▸ **About this exercise**
Gather, from the data below, each line in which the word "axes" occurs.

▸ **Collected material**
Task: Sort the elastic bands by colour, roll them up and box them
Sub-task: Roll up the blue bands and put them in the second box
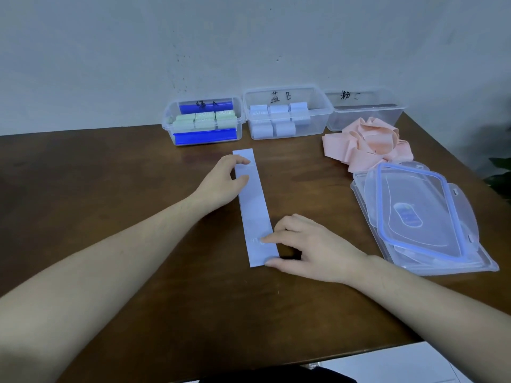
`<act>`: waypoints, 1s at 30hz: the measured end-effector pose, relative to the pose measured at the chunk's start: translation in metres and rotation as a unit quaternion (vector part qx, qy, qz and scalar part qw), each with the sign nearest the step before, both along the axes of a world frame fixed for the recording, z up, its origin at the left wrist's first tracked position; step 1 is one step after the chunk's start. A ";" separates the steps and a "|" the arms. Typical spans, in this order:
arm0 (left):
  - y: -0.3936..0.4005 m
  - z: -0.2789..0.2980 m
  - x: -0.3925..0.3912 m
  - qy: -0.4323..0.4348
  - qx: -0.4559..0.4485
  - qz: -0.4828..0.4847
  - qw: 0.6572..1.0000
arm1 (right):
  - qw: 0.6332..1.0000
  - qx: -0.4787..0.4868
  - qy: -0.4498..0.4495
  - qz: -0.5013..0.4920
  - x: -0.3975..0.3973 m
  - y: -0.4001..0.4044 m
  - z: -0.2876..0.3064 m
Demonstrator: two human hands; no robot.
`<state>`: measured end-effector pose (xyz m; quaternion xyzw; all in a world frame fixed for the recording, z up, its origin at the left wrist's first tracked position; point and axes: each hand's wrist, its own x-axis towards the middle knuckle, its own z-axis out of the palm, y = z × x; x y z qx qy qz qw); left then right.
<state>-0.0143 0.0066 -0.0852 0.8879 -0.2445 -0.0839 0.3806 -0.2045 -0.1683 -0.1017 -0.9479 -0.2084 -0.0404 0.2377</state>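
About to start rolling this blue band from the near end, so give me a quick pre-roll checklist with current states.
1. Blue band lies flat and straight on the table: ok.
2. Left hand pins the far end: ok.
3. Right hand has fingers on the near end: ok.
4. Middle box, holding the blue rolls, is open: ok.
5. Room left in it for another roll: cannot tell.
6. Pink bands lie clear of the blue band: ok.

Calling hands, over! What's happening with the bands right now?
Left hand and right hand press the blue band flat, unrolled. Pink bands still heaped, unboxed. Nothing in the way.
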 end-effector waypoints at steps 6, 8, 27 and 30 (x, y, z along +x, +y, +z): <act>0.033 -0.011 -0.065 -0.100 -0.032 -0.080 0.991 | 0.999 -0.022 -0.044 0.017 -0.004 0.000 -0.005; 0.044 -0.011 -0.090 -0.101 -0.049 -0.106 0.988 | 0.996 -0.025 -0.081 0.029 -0.006 0.001 -0.007; 0.063 -0.031 -0.152 -0.258 0.035 -0.150 0.954 | 0.995 -0.001 -0.102 0.014 -0.020 0.011 -0.012; 0.063 -0.027 -0.154 -0.233 0.034 -0.148 0.961 | 0.997 0.012 -0.073 0.017 -0.022 0.010 -0.011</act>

▸ **Your solution**
`<act>`: waypoints, 1s at 30hz: the measured end-effector pose, relative to the pose measured at the chunk's start: translation in metres and rotation as a unit quaternion (vector part qx, qy, qz and scalar part qw), each with the sign nearest the step before, both along the axes of a world frame fixed for the recording, z up, its origin at the left wrist's first tracked position; step 1 is one step after the chunk's start. A ";" separates the steps and a "|" the arms. Typical spans, in this order:
`<state>`: measured end-effector pose (xyz m; quaternion xyzw; all in a world frame fixed for the recording, z up, its origin at the left wrist's first tracked position; point and axes: each hand's wrist, its own x-axis towards the middle knuckle, its own z-axis out of the palm, y = z × x; x y z qx qy qz qw); left then right.

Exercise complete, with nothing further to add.